▶ [WORK REQUIRED]:
All of the data is to be repeated verbatim.

· · · ·

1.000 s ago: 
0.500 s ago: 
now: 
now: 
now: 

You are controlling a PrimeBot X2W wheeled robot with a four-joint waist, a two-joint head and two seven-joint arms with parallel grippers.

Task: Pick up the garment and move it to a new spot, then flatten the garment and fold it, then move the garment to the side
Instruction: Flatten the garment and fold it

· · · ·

▶ [RESPONSE AREA]:
1.000 s ago: 
0.500 s ago: 
now: 
now: 
now: 

You are controlling a PrimeBot X2W wheeled robot with a four-joint waist, a two-joint head and two seven-joint arms with parallel grippers.

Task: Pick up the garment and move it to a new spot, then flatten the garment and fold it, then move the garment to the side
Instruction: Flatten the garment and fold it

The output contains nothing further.